* **What the task requires**
Repeat nothing but the lines below running from the one containing "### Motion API" to the one containing "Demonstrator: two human". Keep both end lines.

___ Material provided ___

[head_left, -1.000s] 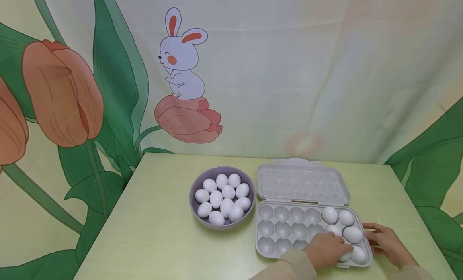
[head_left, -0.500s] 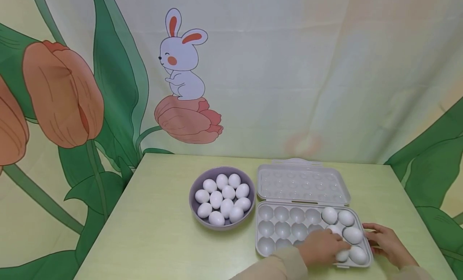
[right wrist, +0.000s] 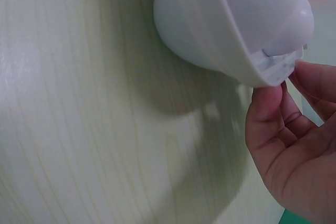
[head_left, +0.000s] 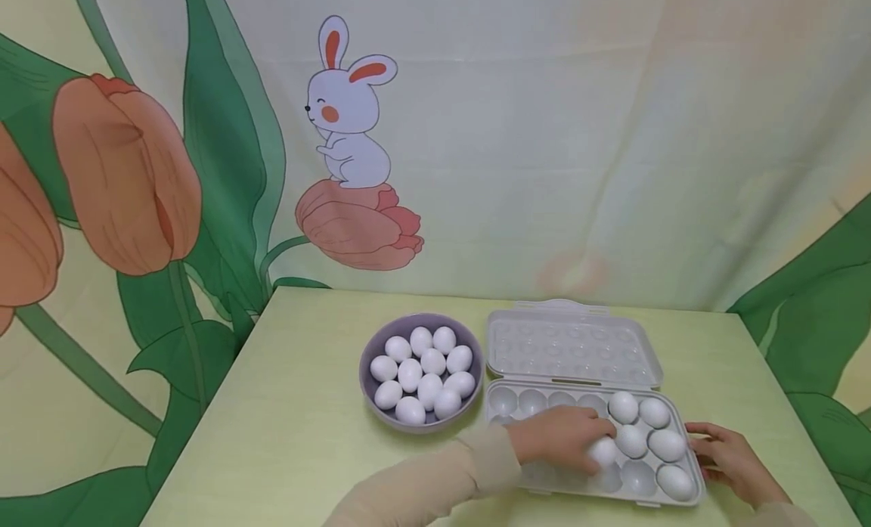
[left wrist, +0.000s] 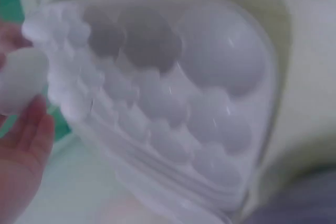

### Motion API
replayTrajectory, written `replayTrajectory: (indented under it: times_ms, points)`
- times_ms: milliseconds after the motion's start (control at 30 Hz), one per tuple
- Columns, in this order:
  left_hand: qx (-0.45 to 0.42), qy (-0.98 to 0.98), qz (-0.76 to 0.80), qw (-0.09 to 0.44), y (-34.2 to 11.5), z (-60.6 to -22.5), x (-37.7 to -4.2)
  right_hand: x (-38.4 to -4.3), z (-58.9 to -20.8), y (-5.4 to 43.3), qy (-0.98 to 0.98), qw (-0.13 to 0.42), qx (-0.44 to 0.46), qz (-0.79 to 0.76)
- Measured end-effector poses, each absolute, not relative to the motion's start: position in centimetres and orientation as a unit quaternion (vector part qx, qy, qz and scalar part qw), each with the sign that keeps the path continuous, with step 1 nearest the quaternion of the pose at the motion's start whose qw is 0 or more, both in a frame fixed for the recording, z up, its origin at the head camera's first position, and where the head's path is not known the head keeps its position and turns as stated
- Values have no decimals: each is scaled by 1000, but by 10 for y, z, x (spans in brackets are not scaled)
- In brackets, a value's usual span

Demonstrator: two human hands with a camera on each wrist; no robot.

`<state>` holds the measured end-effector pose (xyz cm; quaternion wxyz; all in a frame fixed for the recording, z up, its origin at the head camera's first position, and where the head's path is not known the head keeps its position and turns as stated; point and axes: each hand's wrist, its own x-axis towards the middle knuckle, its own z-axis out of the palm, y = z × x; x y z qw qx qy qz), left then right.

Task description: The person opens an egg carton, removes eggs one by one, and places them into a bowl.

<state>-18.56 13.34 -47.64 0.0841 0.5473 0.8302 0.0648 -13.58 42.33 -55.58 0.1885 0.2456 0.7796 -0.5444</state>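
Note:
A white egg is pinched between the thumb and fingers of my left hand, held over the egg carton. In the left wrist view, the same egg shows at the left edge, with empty cups spreading to the right. Several white eggs sit in cups at the carton's right end; one front-row cup between them and the hand is empty. My right hand grips the carton's right end, thumb and fingers at its rim in the right wrist view.
Left of the carton stands a round purple-grey bowl with several white eggs in it. The carton's clear lid lies folded back behind it. Beyond the pale wooden table hangs a cloth printed with tulips and a rabbit.
My left hand has lifted an egg out of a front-row cup and moved left with it, uncovering the cups behind. My right hand has stayed at the carton's end.

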Motion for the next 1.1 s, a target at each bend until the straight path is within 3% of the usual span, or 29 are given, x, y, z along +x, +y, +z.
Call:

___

* **Result below**
### Motion API
replayTrajectory, written `replayTrajectory: (indented under it: times_ms, points)`
- times_ms: milliseconds after the motion's start (control at 30 Hz), one per tuple
- Columns, in this order:
  left_hand: qx (-0.45 to 0.42), qy (-0.98 to 0.98), qz (-0.76 to 0.80), qw (-0.09 to 0.44), y (-34.2 to 11.5), z (-60.6 to -22.5), x (-37.7 to -4.2)
  right_hand: x (-38.4 to -4.3), z (-58.9 to -20.8), y (-5.4 to 43.3), qy (-0.98 to 0.98), qw (-0.13 to 0.42), qx (-0.44 to 0.46), qz (-0.79 to 0.76)
- Measured end-effector poses, each absolute, not relative to the motion's start: position in centimetres and orientation as a unit quaternion (vector part qx, qy, qz and scalar part qw), each with the sign that keeps the path continuous, with step 1 nearest the quaternion of the pose at the motion's start whose qw is 0 or more, both in a frame fixed for the recording, z up, its origin at the head camera's first position, and where the head's path is not known the head keeps its position and turns as stated
- Values have no decimals: each is scaled by 1000, but by 10 for y, z, x (spans in brackets are not scaled)
- In brackets, a value's usual span

Demonstrator: two human hands with a camera on each wrist; no robot.

For this exercise, nothing more is required.